林栖月瞪大眼睛,正常情况下,不应该是她客套完,对方欣然接受然后两个人就此愉快地结束谈话吗?
“明天我——”林栖月正绞尽脑汁编一个拒绝的理由,右手手腕突然被攥住。
是周时颂。
清俊眉眼都是冷的,越过她,他直接回绝了李遇的话,“不行。”
李遇的视线在两人身上打转一会,在女孩手腕上停留片刻,最后,忽然笑了。
“我开玩笑的。”李遇笑笑,林栖月毫无疑问是一个很漂亮也很惹人喜欢的女孩,和她在一起会很舒服。
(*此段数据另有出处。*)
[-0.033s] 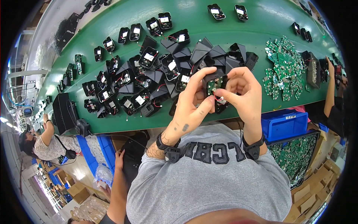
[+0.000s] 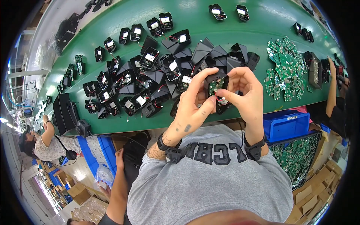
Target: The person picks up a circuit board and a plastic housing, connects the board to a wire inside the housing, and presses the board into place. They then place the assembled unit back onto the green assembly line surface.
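Observation:
My left hand point(image 2: 195, 101) holds a small black plastic housing point(image 2: 212, 77), its fingers over the top and side and its thumb at the lower edge. A green circuit board point(image 2: 215, 85) faces me from inside the housing. My right hand point(image 2: 243, 93) is closed at the housing's right side, with its thumb pressed on the board's lower part and its fingers curled. The two thumb tips are close together. Below them hangs a thin red wire with a white plug point(image 2: 223, 99); what lies under the thumbs is hidden.
Many similar black housings point(image 2: 150, 57) with wires heap up ahead and left. Loose green circuit boards point(image 2: 287, 69) pile up to the right. A blue bin point(image 2: 285, 125) sits at the green table's point(image 2: 258, 28) near edge. A co-worker's hand point(image 2: 119, 159) is low left; another person's arm point(image 2: 331, 90) reaches in at right.

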`<action>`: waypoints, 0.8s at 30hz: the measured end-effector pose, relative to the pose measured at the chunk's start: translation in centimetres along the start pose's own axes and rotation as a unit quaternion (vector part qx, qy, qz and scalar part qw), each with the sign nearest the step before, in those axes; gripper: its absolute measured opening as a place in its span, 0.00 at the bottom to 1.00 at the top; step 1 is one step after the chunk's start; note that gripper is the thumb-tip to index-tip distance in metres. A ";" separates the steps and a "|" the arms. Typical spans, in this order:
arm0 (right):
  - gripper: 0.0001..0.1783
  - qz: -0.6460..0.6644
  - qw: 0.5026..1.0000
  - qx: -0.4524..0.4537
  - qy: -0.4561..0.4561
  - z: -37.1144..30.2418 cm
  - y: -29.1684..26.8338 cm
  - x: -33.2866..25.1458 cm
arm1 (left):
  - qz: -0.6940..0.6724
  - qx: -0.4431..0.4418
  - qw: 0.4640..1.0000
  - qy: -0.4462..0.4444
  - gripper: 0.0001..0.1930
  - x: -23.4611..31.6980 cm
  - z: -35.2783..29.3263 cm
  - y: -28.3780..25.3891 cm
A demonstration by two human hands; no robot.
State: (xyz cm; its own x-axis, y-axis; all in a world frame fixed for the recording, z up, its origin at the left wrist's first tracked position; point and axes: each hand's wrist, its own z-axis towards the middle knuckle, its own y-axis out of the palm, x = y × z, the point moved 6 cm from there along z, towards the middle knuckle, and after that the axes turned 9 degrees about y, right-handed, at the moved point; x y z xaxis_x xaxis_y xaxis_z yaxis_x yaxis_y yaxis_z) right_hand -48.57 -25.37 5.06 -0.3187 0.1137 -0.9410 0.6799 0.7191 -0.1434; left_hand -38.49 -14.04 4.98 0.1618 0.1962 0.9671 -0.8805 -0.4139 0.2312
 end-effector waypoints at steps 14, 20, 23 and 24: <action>0.13 -0.019 0.952 0.035 -0.304 -1.5 -0.1 -2.1 | -0.019 0.052 0.998 0.014 0.29 -0.3 0.2 -0.4; 0.07 0.043 0.965 0.029 -0.256 -1.1 1.2 -0.8 | 0.004 0.083 0.995 0.049 0.29 -0.5 0.3 -0.5; 0.05 0.126 0.982 -0.033 -0.138 -0.9 2.1 0.5 | 0.067 0.104 0.984 0.130 0.28 -0.5 0.0 -1.1; 0.05 0.126 0.982 -0.033 -0.138 -0.8 2.2 0.6 | 0.129 0.099 0.971 0.173 0.27 0.0 -0.1 -1.0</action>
State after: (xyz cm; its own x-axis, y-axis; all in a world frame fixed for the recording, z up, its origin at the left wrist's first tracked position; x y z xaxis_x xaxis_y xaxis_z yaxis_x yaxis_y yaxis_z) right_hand -47.83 -23.18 4.48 0.0513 0.1104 -0.9926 0.6668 0.7361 0.1163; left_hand -37.65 -13.56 4.79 -0.2424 0.3353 0.9104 -0.7630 -0.6455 0.0346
但他不会冒险,有周时颂这样的人在她身边,其他人很难靠近。
偏偏当事人身在局中并不知情。
林栖月看起来并没有明白他的感情。
像周时颂这样未来一片坦途的男人也会遭遇挫折吗?
李遇试想了一下,蛮有趣的。
他占有欲太强,而林栖月又像中央空调,他不过是跟她多讲了几句话,周时颂的眼神就像是准备杀掉他一样。
“这种玩笑最好还是不要开了。”周时颂松开手,转而将一条胳膊搭在林栖月的椅子靠背上。
远看,林栖月在她怀里似的。
“小小。”他当着李遇的面,换了亲昵的称呼,垂眸靠近,低沉嗓音撞击耳膜,“你想去吗?”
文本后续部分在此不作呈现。